Stoll & Atkins v Wacks Caller

 

The Message

Negligence by a Solicitor is only relevant if it causes a loss.


The Case

Purchasers of a property bought for development sued their solicitors for not protecting them against the possibility that the planning permission they had previously obtained might be quashed after they had completed the purchase.

The purchasers agreed in 2003 to buy a house in Manchester at a price of £400,000. The purchase was conditional on the purchasers obtaining planning permission for the conversion of the house into flats and the erection of an additional house. Planning permission was duly obtained and the purchase completed. However, the neighbours then successfully pursued judicial review proceedings against the local authority’s decision to grant planning permission and the permission was quashed and the development never proceeded and the purchasers sold the property at a loss of some £70,000.

The purchasers claimed the solicitors were negligent for not seeking to include a “call in” clause in the sale contract. This would have made the contract conditional on the planning permission not being successfully challenged by way of judicial review.

The solicitors denied they were negligent but argued that, even if they were at fault, the vendor would never have agreed to the insertion of a “call in” clause and the purchasers would have proceeded anyway.

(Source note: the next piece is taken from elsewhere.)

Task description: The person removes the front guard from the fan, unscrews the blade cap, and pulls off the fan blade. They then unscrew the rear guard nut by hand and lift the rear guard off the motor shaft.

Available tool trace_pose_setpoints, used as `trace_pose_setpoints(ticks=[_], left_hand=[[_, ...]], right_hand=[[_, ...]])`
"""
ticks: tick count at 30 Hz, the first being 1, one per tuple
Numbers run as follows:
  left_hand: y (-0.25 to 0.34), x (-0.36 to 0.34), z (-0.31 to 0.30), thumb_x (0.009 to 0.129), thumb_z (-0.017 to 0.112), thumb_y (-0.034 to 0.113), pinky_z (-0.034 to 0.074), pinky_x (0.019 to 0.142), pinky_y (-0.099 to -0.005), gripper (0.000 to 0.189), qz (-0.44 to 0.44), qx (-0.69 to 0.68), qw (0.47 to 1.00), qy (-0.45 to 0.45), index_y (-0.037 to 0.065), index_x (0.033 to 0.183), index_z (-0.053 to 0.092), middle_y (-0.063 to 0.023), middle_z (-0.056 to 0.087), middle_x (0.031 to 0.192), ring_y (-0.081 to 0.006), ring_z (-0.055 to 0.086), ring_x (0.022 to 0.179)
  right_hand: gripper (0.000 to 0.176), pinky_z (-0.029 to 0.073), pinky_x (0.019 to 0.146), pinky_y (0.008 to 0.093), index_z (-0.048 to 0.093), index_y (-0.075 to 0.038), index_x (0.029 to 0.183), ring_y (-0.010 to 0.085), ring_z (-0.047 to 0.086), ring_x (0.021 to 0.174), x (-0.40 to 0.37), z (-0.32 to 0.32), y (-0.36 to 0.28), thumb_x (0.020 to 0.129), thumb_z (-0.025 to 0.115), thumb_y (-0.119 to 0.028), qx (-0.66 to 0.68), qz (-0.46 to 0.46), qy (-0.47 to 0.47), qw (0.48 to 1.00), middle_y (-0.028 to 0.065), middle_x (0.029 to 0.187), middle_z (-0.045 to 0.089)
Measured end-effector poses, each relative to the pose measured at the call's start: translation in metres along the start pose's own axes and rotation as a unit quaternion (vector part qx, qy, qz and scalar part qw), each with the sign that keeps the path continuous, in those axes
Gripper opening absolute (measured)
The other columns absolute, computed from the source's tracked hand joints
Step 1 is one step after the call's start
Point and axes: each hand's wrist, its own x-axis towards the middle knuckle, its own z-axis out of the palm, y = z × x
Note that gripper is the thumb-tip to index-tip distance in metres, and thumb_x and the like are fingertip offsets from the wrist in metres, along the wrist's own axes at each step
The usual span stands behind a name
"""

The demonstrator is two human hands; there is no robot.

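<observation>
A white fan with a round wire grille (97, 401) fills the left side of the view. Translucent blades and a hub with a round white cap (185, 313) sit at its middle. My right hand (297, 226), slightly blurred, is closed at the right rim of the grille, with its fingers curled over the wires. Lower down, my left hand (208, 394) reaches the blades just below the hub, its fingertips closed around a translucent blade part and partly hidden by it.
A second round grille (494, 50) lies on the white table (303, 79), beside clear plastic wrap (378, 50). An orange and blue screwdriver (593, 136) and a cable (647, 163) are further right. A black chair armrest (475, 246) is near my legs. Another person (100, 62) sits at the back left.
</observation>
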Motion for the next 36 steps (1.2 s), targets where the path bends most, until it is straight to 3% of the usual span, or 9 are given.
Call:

The Court found the solicitors to have been negligent The purchasers were not experienced developers and should have been advised that the grant of planning permission was vulnerable to subsequent challenge and that a “call in” clause would address this risk by allowing the purchasers to withdraw if the planning permission was called in for judicial review. The Court emphasised that solicitors are under a duty to alert their clients to risks which the solicitors should be aware of but which the client may not appreciate.

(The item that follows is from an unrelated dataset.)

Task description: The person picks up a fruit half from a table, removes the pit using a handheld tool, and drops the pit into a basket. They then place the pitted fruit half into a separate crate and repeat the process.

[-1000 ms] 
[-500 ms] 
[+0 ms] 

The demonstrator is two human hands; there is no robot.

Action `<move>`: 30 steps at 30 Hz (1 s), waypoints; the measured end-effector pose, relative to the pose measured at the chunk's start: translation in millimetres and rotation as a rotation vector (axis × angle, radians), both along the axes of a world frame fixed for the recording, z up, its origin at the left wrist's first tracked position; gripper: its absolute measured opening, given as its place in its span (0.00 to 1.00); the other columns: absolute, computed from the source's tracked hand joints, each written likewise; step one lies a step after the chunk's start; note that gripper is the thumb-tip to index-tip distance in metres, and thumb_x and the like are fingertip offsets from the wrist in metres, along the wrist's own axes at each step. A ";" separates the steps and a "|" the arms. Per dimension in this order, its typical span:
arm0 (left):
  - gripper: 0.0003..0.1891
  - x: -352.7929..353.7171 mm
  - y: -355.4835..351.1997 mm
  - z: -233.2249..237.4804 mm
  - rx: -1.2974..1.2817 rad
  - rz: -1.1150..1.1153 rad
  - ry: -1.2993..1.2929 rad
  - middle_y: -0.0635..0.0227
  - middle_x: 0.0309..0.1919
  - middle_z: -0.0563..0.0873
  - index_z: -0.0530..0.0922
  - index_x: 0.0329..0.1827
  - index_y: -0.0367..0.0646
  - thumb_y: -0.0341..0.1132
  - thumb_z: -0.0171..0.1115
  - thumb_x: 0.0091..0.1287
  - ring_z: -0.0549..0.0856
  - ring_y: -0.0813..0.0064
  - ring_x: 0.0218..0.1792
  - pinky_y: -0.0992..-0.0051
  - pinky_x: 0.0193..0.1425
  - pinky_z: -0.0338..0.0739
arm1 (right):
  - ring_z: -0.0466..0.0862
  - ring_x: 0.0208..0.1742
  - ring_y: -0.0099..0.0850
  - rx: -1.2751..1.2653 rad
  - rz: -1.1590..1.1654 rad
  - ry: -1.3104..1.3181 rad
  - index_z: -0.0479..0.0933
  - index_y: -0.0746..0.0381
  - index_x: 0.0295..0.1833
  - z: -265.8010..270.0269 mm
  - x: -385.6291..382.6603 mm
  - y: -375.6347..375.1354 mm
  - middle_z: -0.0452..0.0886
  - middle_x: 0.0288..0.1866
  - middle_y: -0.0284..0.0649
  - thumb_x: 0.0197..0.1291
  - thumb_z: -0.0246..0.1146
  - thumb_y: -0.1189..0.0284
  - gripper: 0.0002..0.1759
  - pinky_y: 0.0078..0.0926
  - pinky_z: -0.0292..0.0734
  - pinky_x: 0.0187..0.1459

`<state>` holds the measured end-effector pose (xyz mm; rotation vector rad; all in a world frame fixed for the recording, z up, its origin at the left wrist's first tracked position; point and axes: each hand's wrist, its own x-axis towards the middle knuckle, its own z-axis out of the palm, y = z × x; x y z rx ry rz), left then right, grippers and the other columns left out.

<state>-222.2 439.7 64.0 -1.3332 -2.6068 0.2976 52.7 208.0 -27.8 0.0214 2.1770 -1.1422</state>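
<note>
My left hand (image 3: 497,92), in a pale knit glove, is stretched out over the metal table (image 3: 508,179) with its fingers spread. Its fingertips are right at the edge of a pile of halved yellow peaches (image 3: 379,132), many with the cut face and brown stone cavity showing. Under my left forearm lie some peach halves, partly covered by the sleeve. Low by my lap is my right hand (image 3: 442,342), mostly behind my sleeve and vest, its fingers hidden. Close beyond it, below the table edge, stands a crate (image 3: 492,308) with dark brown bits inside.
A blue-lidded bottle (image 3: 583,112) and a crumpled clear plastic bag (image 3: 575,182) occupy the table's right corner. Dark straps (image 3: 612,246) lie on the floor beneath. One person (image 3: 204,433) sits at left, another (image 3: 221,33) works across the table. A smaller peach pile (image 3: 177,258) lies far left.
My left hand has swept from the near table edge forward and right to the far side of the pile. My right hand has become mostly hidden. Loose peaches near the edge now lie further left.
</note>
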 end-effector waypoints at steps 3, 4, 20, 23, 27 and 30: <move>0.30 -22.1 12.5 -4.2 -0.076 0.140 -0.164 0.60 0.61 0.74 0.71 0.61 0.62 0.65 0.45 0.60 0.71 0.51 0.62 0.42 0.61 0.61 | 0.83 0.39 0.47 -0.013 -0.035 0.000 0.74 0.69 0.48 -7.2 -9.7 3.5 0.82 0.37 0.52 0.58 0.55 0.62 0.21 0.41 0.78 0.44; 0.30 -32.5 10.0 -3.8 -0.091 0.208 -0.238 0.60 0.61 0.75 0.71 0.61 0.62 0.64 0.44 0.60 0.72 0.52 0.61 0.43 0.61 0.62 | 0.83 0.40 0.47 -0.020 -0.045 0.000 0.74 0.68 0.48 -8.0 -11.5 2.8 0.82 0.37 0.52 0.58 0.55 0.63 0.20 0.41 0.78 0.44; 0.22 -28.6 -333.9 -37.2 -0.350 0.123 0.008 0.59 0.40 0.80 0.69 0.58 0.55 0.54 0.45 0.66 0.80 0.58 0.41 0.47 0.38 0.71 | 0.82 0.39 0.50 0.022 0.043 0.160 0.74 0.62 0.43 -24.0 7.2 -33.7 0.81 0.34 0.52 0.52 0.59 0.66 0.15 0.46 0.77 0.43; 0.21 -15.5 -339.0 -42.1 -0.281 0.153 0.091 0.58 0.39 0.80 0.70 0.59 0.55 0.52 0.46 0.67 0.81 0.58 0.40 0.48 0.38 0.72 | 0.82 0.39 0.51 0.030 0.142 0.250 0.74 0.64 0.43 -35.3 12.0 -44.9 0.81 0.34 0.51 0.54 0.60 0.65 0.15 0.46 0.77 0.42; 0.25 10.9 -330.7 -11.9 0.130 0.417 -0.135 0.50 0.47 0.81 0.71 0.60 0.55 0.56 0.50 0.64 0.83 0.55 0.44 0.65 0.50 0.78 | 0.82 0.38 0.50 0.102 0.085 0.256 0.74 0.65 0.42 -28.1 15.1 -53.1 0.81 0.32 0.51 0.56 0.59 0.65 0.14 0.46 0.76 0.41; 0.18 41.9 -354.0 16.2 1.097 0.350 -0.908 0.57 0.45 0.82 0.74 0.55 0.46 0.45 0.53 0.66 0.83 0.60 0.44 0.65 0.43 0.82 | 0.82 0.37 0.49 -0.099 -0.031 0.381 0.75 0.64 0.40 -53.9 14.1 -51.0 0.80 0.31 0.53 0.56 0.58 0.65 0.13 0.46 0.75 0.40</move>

However, having won on liability, the purchasers lost on causation. The Court was unimpressed by the purchasers’ evidence which it thought was self-serving and it noted that they had not called the vendor to give evidence and drew an adverse conclusion from this. Given the sale was in a rising market, and that the price was fixed at £400,000, the Court did not think the vendor would have agreed to include a “call in” clause as this would have prejudiced his interests by delaying the completion of the sale by at least 3 months and 7 days whilst the period for seeking judicial review ran its course.

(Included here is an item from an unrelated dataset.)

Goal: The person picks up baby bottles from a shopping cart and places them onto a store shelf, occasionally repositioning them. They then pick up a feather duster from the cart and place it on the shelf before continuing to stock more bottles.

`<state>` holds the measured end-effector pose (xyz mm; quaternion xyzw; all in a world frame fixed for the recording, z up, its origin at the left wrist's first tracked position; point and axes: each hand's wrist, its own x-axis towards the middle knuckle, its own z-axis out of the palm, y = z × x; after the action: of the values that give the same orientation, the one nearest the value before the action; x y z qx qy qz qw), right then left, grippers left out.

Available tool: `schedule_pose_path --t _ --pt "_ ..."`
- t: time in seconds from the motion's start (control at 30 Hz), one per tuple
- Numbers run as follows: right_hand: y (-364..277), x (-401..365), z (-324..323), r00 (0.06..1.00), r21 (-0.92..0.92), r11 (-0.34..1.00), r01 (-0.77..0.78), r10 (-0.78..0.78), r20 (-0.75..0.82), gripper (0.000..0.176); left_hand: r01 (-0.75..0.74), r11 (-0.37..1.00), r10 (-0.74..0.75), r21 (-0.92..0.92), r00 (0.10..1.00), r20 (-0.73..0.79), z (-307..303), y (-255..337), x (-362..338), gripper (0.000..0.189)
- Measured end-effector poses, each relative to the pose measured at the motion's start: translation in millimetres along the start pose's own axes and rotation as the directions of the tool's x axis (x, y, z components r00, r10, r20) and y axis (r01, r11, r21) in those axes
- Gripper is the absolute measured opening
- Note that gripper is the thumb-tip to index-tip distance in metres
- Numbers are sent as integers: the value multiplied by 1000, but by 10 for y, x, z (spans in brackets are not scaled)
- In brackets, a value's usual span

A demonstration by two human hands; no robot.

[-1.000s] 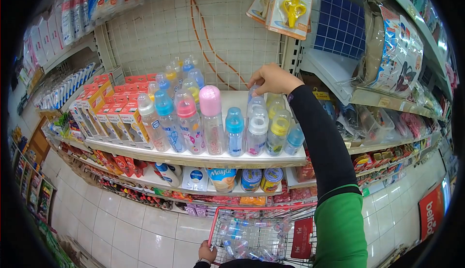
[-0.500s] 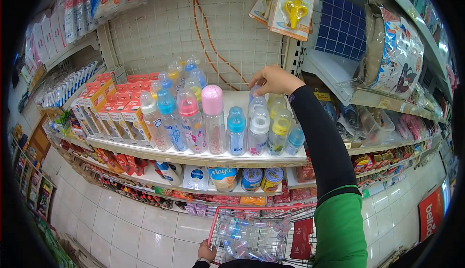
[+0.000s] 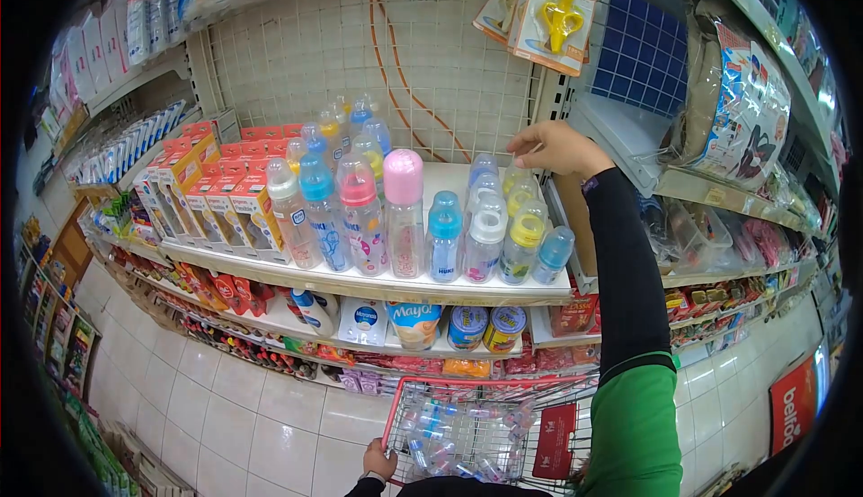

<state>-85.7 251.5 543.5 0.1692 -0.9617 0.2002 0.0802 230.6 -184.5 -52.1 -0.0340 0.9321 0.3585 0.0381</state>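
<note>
My right hand (image 3: 564, 151) reaches over the shelf, fingers curved and apart, holding nothing. Its fingertips hover just above the rearmost yellow-capped baby bottle (image 3: 516, 176). Left of that stands a column of bottles with pale bluish caps, the rear bottle (image 3: 484, 170) among them. In front are a yellow-ringed bottle (image 3: 521, 244), a white-ringed bottle (image 3: 486, 241), a blue-capped bottle (image 3: 444, 238) and a small blue-topped bottle (image 3: 553, 255). Down below, my left hand (image 3: 379, 461) is closed around the red-edged rim of a shopping cart (image 3: 390, 416). Several clear bottles (image 3: 440, 430) lie inside the cart.
Further left on the white shelf (image 3: 395, 287) stand a tall pink-capped bottle (image 3: 404, 214), more bottles and orange-white boxes (image 3: 247, 214). Carded yellow teethers (image 3: 559, 21) hang above my right hand. A lower shelf holds tins (image 3: 467, 326) and a Mayo! pack (image 3: 413, 324).
My right hand has moved right, away from the rear pale-bluish-capped bottle to above the rear yellow-capped one. That bluish-capped bottle remains on the shelf. My left hand stays on the cart.
</note>
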Motion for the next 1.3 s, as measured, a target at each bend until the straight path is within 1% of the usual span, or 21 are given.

The Court then had to consider what the purchasers would have done if the vendor had refused to agree to a “call in” clause. If they would have withdrawn from the purchase if correctly advised, then the solicitors negligence would have been the cause of their loss. Naturally, the purchasers claimed they would have withdrawn but the Court did not accept their evidence.

The Court concluded that the purchasers would have proceeded as the market was buoyant and they were keen to proceed and they would not have thought the chances of any successful judicial review application were high. Furthermore, the property was worth around £400,000 even if a development did not proceed so the purchasers did not have much, if anything, to lose by proceeding speculatively.

Accordingly, the claim failed and the purchasers misery was compounded by them being held liable to pay the defendant solicitor’s costs which were agreed at £135,000.